There are generally no restrictions on access to the Internet, or reports that the de facto government monitors e-mail or Internet chat rooms. However, the de facto minister of communication made several statements throughout 2012 about restricting the Internet.

Political groups, parties, and activists use the Internet extensively to advance their agendas, share news, and criticize other parties. Although there have been allegations of technical sabotage of some Web sites, the Internet is considered among the more reliable sources of information, as many Internet servers were outside the country and cannot be regulated by the regime.

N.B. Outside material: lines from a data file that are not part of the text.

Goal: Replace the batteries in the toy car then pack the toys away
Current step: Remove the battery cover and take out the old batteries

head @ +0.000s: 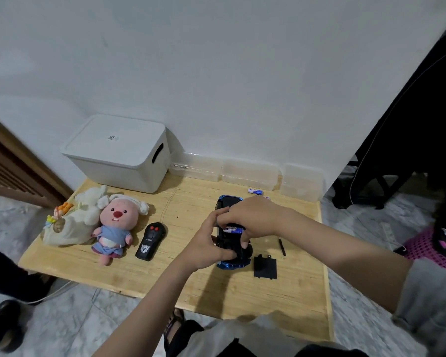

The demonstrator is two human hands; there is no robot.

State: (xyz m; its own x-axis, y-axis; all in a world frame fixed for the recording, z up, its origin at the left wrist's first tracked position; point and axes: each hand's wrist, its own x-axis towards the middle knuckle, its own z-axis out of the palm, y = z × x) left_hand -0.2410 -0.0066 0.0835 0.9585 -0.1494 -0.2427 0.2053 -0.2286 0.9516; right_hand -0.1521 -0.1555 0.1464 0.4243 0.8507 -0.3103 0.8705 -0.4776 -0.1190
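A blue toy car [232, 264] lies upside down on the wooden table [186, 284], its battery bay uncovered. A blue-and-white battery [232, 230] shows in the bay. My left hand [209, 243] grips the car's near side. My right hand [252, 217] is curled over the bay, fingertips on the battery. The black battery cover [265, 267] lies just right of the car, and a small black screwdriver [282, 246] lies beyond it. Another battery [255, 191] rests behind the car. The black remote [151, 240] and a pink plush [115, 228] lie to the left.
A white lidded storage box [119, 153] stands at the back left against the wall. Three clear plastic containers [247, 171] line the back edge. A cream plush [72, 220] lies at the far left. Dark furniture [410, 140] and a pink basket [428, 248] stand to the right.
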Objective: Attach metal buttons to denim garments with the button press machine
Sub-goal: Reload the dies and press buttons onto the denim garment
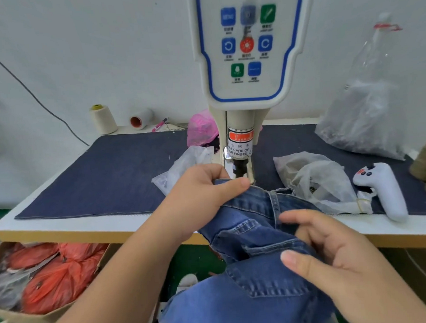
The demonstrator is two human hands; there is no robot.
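At frame centre, the left hand [201,194] pinches the jeans [255,233] waistband just under the press [240,164]; the right hand [335,251], lower right, grips bunched denim. The cloth looks soft and floppy, so holding the stiffer waistband seems wisest.

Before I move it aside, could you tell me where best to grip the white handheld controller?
Grip the white controller round its long plain handle, coming from the front table edge; that end points toward you, while the buttoned head lies against the plastic bag.
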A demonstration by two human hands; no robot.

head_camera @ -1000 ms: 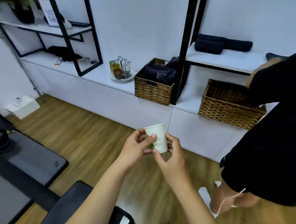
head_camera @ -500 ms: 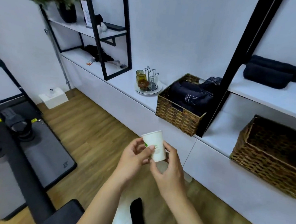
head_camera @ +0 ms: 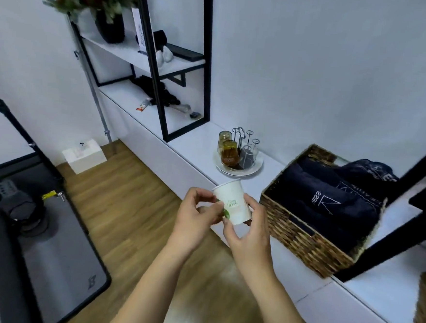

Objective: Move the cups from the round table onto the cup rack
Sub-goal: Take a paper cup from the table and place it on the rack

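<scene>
Both hands pinching paper cup [head_camera: 234,200] above floor, short of shelf: left hand [head_camera: 198,210] fingertips at side, right hand [head_camera: 249,224] curling round base. Rack [head_camera: 242,148] lying ahead on plate, glasses already hanging. Advice: be inverting cup, aiming for free peg, gripping lightly — thin wall likely crushing.

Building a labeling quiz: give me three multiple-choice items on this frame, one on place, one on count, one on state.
1. Where does the cup rack stand?
A. on the white counter, left of the wicker basket
B. on the wooden floor
C. inside the wicker basket

2. How many amber glasses hang on the rack?
A. none
B. two
C. five

3. How is the paper cup held?
A. left hand alone
B. standing on the counter
C. between both hands

Answers: 1 A, its plate sits on the white counter beside the wicker basket. 2 B, two amber glasses show. 3 C, left hand and right hand both grip it.
</scene>
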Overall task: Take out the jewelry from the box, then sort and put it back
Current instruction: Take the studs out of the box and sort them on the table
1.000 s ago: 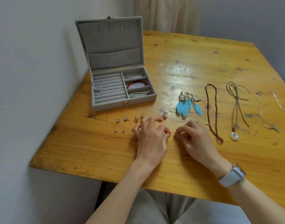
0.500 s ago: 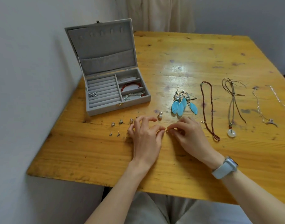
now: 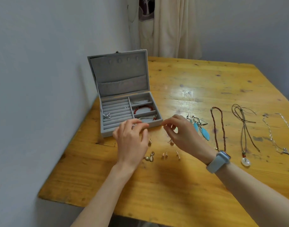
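While both hands hover just in front of the box, the nearest things to the person are the small stud earrings [image 3: 163, 155] scattered on the wooden table [image 3: 173, 185] under the wrists. Her left hand [image 3: 131, 141] has its fingertips drawn together as if pinching something tiny, and so does the right hand [image 3: 181, 134], the one with the pale blue watch [image 3: 218, 162]; the two are apart, fingertips pointing toward each other, but whatever they hold is too small to make out. Just beyond them sits the grey jewelry box [image 3: 124, 110], lid up, a red bead bracelet [image 3: 143, 108] in its middle right compartment and a few silvery bits in the ring rolls and the other trays. Off to the right, laid in a row, are the blue feather earrings [image 3: 199, 126], a dark beaded necklace [image 3: 218, 126], a cord pendant [image 3: 245, 133] and a thin silver chain [image 3: 276, 135].

My worry is the size of these pieces: a stud or its backing could slip from a pinch, bounce on the glossy wood and roll off the near edge. A forearm dragged back across the table could also sweep the loose studs out of their pairs
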A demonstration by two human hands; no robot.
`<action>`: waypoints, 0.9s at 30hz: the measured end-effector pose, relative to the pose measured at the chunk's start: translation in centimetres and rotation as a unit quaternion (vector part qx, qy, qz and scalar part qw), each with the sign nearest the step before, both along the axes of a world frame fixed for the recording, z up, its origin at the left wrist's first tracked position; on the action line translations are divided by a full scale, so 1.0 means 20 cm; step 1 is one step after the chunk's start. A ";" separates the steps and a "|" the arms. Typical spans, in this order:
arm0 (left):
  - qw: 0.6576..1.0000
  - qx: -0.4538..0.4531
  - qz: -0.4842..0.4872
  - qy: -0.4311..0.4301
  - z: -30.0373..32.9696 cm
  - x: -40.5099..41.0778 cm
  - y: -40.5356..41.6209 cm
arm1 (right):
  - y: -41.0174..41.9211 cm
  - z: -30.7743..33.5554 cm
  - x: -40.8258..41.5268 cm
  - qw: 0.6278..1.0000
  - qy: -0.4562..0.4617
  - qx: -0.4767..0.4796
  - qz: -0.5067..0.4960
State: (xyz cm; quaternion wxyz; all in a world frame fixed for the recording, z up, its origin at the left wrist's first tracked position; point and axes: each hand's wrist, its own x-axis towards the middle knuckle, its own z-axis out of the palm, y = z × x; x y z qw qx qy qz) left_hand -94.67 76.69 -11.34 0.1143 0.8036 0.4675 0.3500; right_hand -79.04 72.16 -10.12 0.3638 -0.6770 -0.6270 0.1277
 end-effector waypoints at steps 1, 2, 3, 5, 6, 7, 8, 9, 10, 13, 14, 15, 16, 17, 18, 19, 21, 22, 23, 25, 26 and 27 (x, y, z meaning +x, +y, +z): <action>1.000 -0.002 0.012 0.007 0.02 -0.04 0.06 | 0.07 0.02 -0.02 1.000 -0.002 0.004 0.008; 1.000 -0.001 0.025 0.017 0.04 -0.07 0.13 | 0.14 0.02 -0.05 1.000 -0.002 0.006 0.016; 0.999 0.001 0.039 0.029 0.06 -0.10 0.19 | 0.21 0.02 -0.07 1.000 -0.004 0.006 0.024; 0.996 -0.013 0.063 0.054 0.08 -0.15 0.31 | 0.37 0.01 -0.13 0.999 -0.026 0.002 0.033; 0.995 -0.023 0.071 0.069 0.08 -0.16 0.36 | 0.44 0.00 -0.15 0.999 -0.041 0.000 0.032; 0.993 -0.029 0.075 0.083 0.08 -0.18 0.41 | 0.51 -0.01 -0.17 0.998 -0.056 -0.004 0.028; 0.992 -0.030 0.076 0.097 0.08 -0.18 0.45 | 0.57 -0.02 -0.19 0.997 -0.073 -0.011 0.025; 0.991 -0.029 0.075 0.110 0.08 -0.19 0.49 | 0.63 -0.04 -0.20 0.995 -0.094 -0.021 0.024; 0.989 -0.028 0.074 0.124 0.08 -0.19 0.52 | 0.67 -0.05 -0.21 0.992 -0.119 -0.031 0.026; 0.984 -0.021 0.068 0.162 0.07 -0.19 0.60 | 0.74 -0.10 -0.23 0.980 -0.188 -0.038 0.049; 0.983 -0.018 0.064 0.171 0.06 -0.18 0.63 | 0.75 -0.11 -0.23 0.978 -0.201 -0.030 0.056; 0.982 -0.016 0.059 0.180 0.06 -0.18 0.65 | 0.76 -0.12 -0.23 0.976 -0.208 -0.020 0.060; 0.981 -0.016 0.054 0.187 0.05 -0.17 0.66 | 0.76 -0.13 -0.23 0.975 -0.211 -0.009 0.064; 0.980 -0.016 0.049 0.193 0.05 -0.16 0.68 | 0.77 -0.13 -0.22 0.975 -0.210 -0.003 0.068; 0.979 -0.017 0.044 0.201 0.04 -0.16 0.69 | 0.78 -0.13 -0.22 0.976 -0.205 -0.004 0.071; 0.977 -0.017 0.040 0.208 0.03 -0.15 0.71 | 0.79 -0.12 -0.22 0.978 -0.196 -0.016 0.072; 0.975 -0.016 0.030 0.221 0.02 -0.14 0.72 | 0.82 -0.11 -0.22 0.982 -0.166 -0.058 0.071; 0.974 -0.017 0.024 0.226 0.02 -0.13 0.72 | 0.84 -0.10 -0.22 0.984 -0.142 -0.077 0.070; 0.973 -0.018 0.019 0.230 0.01 -0.13 0.72 | 0.85 -0.08 -0.21 0.988 -0.109 -0.089 0.068; 0.972 -0.015 0.009 0.236 0.01 -0.13 0.72 | 0.86 -0.06 -0.20 0.993 -0.031 -0.095 0.059; 0.972 -0.012 0.006 0.236 0.01 -0.12 0.72 | 0.86 -0.05 -0.19 0.994 -0.001 -0.093 0.054; 0.972 -0.008 0.004 0.236 0.00 -0.12 0.72 | 0.85 -0.04 -0.18 0.995 0.023 -0.089 0.050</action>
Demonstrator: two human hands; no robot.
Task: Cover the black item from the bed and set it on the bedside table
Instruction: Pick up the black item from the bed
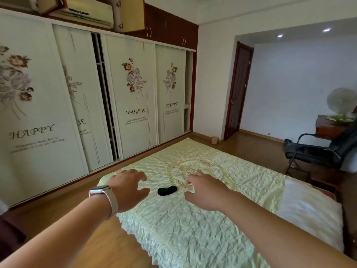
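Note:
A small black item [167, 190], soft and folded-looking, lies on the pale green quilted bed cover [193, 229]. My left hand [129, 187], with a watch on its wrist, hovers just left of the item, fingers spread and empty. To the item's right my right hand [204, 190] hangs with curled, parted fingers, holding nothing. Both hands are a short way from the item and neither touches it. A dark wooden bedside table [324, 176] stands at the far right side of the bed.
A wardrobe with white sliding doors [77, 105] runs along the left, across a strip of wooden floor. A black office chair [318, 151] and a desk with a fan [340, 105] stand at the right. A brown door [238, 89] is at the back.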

The constitution and law provide for freedom of speech and press, but the de facto regime and military actors actively and systematically impeded the exercise of freedoms of expression and of the press. The law prohibits arbitrary Interference with privacy, family, home, or correspondence, but homes and workplaces of opposition groups are subject to arbitrary searches without warrants. Regime security personnel also punished family members for alleged offenses committed by individuals.

====Predator Files====
In October 2023, Mediapart newspaper revealed that the Malagasy presidency acquired the Predator spyware in 2021 illegally and used it to spy on several political opponents, including the opposition newspaper, Roland Rasoamaharo, who was subsequently imprisoned. According to two technical investigations, Predator was also used by the Malagasy government during the 2023 elections.

An investigation by the Central Office for the Fight against Crimes Against Humanity, Genocides and War Crimes (OCLCH) established that the leaders of Nexa and Intellexa exported equipment and software to hack phones to the Malagasy presidency, without any authorization.